'40 Years of Fun With Computers' was an overview of Ingalls' career, starting with the first program he ever wrote. Given the task of writing a FORTRAN program to print out successive powers of 2, he started with a conventional six-line program that calculated the first 31 - the limit being the maximum value of an integer variable.
He then worked out a way of doing almost infinite-precision arithmetic by using arrays, but the resulting program was 25 lines long, which was significantly longer than those being created by his classmates. Further effort got it down to 10 lines, but Ingalls still wasn't satisfied. When he realised there was a way of carrying out the task using ASCII codes instead of numeric values, he was able to reduce it to six lines including "an appropriate comment."
As a graduate student, he developed a program that could introduce additional statements into FORTRAN programs to gather statistics about which sections were executed the most. (This knowledge can be used to determine where optimisation efforts should be directed.) He dropped out to commercialise the program, but discovered that most of the big potential users were government funded and wanted their computers to be heavily loaded to help justify bigger budgets. A COBOL version was more successful.
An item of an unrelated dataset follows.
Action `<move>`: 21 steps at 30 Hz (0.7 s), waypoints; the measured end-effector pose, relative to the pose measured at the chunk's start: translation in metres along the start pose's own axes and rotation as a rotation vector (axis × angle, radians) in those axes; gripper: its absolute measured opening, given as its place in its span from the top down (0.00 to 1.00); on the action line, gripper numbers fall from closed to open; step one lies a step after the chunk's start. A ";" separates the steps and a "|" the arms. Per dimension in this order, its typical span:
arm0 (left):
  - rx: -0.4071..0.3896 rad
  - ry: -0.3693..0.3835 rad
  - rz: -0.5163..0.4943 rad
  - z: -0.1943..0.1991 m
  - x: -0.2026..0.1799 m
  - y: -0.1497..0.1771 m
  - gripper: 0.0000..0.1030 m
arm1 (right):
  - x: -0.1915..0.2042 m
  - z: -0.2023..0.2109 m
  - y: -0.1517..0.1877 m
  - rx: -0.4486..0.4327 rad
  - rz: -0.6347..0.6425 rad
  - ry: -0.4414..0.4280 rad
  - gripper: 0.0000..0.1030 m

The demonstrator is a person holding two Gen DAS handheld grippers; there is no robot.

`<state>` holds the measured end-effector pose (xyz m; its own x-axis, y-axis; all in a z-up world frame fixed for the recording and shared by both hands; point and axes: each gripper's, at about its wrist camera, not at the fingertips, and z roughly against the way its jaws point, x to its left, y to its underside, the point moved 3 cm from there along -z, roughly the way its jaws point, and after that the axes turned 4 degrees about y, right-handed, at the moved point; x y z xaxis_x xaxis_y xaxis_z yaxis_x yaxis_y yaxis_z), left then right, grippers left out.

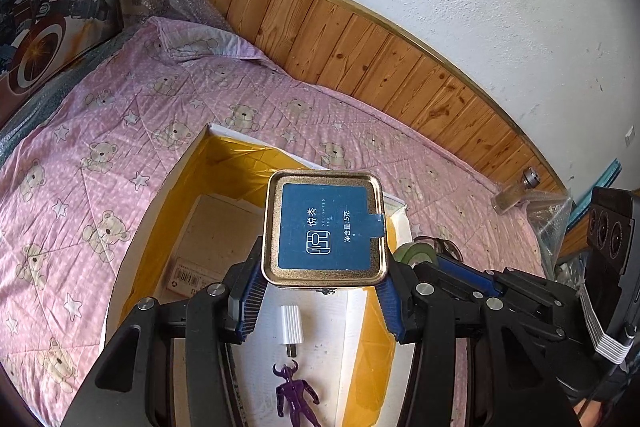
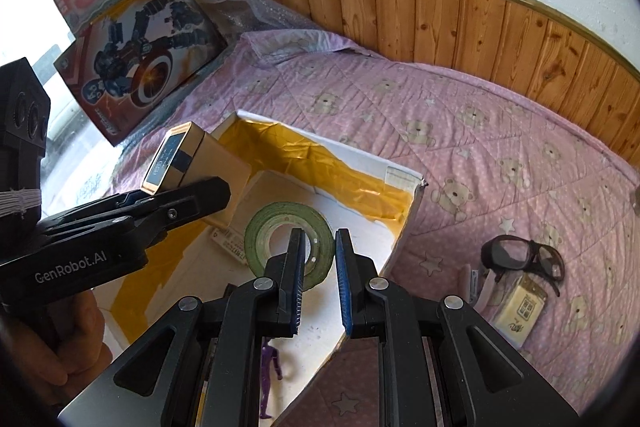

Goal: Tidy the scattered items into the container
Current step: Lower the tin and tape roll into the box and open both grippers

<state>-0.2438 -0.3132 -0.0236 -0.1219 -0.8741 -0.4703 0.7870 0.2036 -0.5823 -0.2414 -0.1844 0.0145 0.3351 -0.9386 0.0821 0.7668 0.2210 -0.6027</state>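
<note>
Pink bedspread (image 1: pixel 120 131) carries an open box (image 1: pixel 188 163); the left gripper (image 1: pixel 320 301) pinches a tin (image 1: pixel 326 233) above it, likely to drop it in; the right gripper (image 2: pixel 319 279), fingers slightly spread and empty, hovers over tape (image 2: pixel 290 237) inside; glasses (image 2: pixel 524 259) wait on the bed, well apart.

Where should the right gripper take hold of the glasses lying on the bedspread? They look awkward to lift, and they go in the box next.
Probably at the bridge between the two lenses of the glasses, coming straight down from above. They lie flat on the bedspread with the lenses facing up, and the bridge looks like the narrowest part. The right gripper looks open just enough to straddle it.
</note>
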 end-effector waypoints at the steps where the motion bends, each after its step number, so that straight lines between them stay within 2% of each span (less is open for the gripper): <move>1: 0.005 -0.002 0.009 -0.005 0.002 -0.002 0.51 | -0.001 -0.004 -0.003 0.003 0.002 0.001 0.85; 10: 0.057 -0.035 0.086 -0.046 0.028 -0.014 0.51 | -0.004 -0.042 -0.023 0.049 0.040 -0.010 0.84; 21: 0.108 -0.095 0.155 -0.081 0.057 -0.016 0.49 | -0.006 -0.071 -0.028 0.084 0.043 -0.018 0.81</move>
<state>-0.3124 -0.3303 -0.0942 0.0596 -0.8747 -0.4809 0.8526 0.2952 -0.4313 -0.3034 -0.2035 -0.0254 0.3780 -0.9230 0.0723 0.7943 0.2831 -0.5376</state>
One customer was working on speech recognition at Xerox, and subsequently hired Ingalls as a consultant. Ingalls worked across the corridor from Smalltalk creator Alan Kay, "and that's how I got into Smalltalk."
One of Ingalls' major contributions was the invention of the BitBlt operation for graphics. Please read on.
He used BitBlt to implement Sanskrit OCR as a project for his father, and to program a high-speed version of Conway's Game of Life (a mathematical diversion brought to public attention by Scientific American, and which had a cult following among many computer users in the 1970s).
Ingalls left the computer industry between 1987 and 1996, and ran a resort hotel. But he returned and again joined forces with Alan Kay at Apple and subsequently Walt Disney Imagineering, working on Squeak.
Squeak was a reimplementation of Smalltalk-80 created by running the reference interpreter through a program that would translate it into C as a basis for further work. The team added sound and graphics support, and ensured bit-identical behaviour on all supported platforms (Windows, Mac, various Unix/Linux versions, and RISC OS).
Ingalls feels that Squeak missed an opportunity to be the user interface (and Finder equivalent) for Linux at least in part because there wasn't a sufficiently lightweight version of the software.
"Keep things simple, general and flexible and you'll have fun," he advised other developers.